Language model for EMR Pipeline
https://github.com/oscarychen/emr-pipeline-nlp/releases/latest/
pip install <path to downloaded model>
import spacy
nlp = spacy.load("en_emr_pipeline_nlp")
text = '''
Patient is a 80-year-old retired firefighter. Patient was diagnosed with primary hypertension.
'''
doc = nlp(text)
for i in doc._.rule_based_emr_items:
print(i)
{'start': 47, 'end': 95, 'codes': [{'tag': '320128', 'concept_id': 320128, 'triggers': 'hypertension'}]}
for i in doc._.demograph_items:
print(i)
{'text': 'retired', 'concept_id': 4022069, 'type': 'employment', 'label': 'retired', 'start': 26, 'end': 33}
{'text': 'firefighter', 'concept_id': 4024315, 'type': 'occupation', 'label': 'Fire fighter', 'start': 34, 'end': 45}
for model, result in doc._.xgb_summary.items():
print(model, result)
xgb_3000_hypertension {'output': 1, 'concept_id': 320128, 'concept_name': '320128'}
xgb_3000_cancer {'output': 0, 'concept_id': 438112, 'concept_name': '438112'}
xgb_3000_dyslipidemia_xgb {'output': 0, 'concept_id': 4159131, 'concept_name': '4159131'}
xgb_3000_fluid_electrolyte_disorder {'output': 0, 'concept_id': 441830, 'concept_name': '441830'}
xgb_3000_obesity {'output': 0, 'concept_id': 433736, 'concept_name': '433736'}
xgb_3000_peptic_ulcer {'output': 0, 'concept_id': 4027663, 'concept_name': '4027663'}
for condition_label, payload in doc._.rule_based_emr_by_sent.items():
print(f"Condition: {condition_label}, concept_id: {payload['concept_id']}, sentences: {payload['sentences']}")

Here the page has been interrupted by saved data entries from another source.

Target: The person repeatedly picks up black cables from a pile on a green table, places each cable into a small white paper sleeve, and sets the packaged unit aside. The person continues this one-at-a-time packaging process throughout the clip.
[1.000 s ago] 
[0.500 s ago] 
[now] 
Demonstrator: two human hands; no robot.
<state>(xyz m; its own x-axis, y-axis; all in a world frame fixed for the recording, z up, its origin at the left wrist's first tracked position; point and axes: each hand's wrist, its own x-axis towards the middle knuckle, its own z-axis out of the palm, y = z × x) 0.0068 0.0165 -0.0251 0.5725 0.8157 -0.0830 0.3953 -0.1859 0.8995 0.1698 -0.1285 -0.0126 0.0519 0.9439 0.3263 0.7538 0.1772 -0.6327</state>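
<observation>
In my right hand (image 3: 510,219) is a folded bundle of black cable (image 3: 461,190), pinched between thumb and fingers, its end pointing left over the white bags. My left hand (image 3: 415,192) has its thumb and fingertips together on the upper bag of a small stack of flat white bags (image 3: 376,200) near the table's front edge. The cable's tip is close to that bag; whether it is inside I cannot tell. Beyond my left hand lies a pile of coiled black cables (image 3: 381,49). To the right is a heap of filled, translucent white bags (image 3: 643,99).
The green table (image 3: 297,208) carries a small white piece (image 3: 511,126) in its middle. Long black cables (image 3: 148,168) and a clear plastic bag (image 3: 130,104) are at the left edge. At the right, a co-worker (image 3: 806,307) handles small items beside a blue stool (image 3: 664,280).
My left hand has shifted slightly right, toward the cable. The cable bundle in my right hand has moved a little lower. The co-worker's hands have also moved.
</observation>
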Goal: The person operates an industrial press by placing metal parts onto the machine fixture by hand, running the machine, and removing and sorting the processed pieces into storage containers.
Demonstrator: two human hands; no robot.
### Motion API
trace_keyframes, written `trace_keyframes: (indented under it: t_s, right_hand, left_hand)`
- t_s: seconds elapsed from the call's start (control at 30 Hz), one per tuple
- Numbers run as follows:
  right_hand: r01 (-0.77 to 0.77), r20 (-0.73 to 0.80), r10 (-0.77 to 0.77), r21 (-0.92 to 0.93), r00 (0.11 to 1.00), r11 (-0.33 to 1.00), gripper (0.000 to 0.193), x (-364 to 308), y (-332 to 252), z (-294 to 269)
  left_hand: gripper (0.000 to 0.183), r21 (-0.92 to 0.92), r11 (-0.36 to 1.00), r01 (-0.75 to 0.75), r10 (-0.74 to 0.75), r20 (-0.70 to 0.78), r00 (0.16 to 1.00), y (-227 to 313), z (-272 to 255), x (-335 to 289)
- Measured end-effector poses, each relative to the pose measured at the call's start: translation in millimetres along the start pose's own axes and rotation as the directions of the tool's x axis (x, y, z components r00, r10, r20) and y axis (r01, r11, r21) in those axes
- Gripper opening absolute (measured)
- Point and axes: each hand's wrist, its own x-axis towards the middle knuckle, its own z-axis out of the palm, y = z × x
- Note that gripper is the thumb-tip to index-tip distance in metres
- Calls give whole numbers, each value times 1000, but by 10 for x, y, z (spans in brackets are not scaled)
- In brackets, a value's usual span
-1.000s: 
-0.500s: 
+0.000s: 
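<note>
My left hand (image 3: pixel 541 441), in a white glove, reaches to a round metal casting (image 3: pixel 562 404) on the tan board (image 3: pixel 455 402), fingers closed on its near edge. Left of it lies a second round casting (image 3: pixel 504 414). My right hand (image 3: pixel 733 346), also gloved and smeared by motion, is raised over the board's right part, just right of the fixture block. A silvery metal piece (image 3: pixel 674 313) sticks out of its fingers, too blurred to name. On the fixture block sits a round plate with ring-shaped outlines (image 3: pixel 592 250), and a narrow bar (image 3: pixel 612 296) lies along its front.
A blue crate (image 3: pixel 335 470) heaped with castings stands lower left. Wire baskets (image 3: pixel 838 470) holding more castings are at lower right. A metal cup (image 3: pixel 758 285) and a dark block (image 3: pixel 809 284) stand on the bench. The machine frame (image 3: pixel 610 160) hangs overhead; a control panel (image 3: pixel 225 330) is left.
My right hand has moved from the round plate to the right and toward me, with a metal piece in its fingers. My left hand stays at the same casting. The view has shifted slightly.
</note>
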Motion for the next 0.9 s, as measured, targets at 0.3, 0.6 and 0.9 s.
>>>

Condition: 320128, concept_id: 320128, sentences: [{'sentBound': (47, 95), 'tokens': [(82, 94)]}]
for category, result in doc._.demograph_by_sent.items():
print(f"Demographic category: {category}")
for label, payload in result.items():
print(f"label: {label}, concept_id: {payload['concept_id']}, sentences: {payload['sentences']}")
Demographic category: employment label: retired, concept_id: 4022069, sentences: [{'sentBound': (0, 45), 'tokens': [(26, 33)]}]
Demographic category: occupation label: Fire fighter, concept_id: 4024315, sentences: [{'sentBound': (0, 45), 'tokens': [(34, 45)]}]
You can make the language model output name for each concept besides the concept Id. To do so, you must provide a function that takes a list of concept ids and return a dictionary which maps each concept id to a name. This function must be registered with spaCy before loading the language model, ie:
@spacy.util.registry.misc("getConceptMap")
def customConceptMappingFunction(conceptIds: List[int]):
return {
320128: "Essential hypertension",
4024315: "Fireman"
}
nlp = spacy.load("en_emr_pipeline_nlp")
Using this mechanism, you can write custom function that queries a database or API.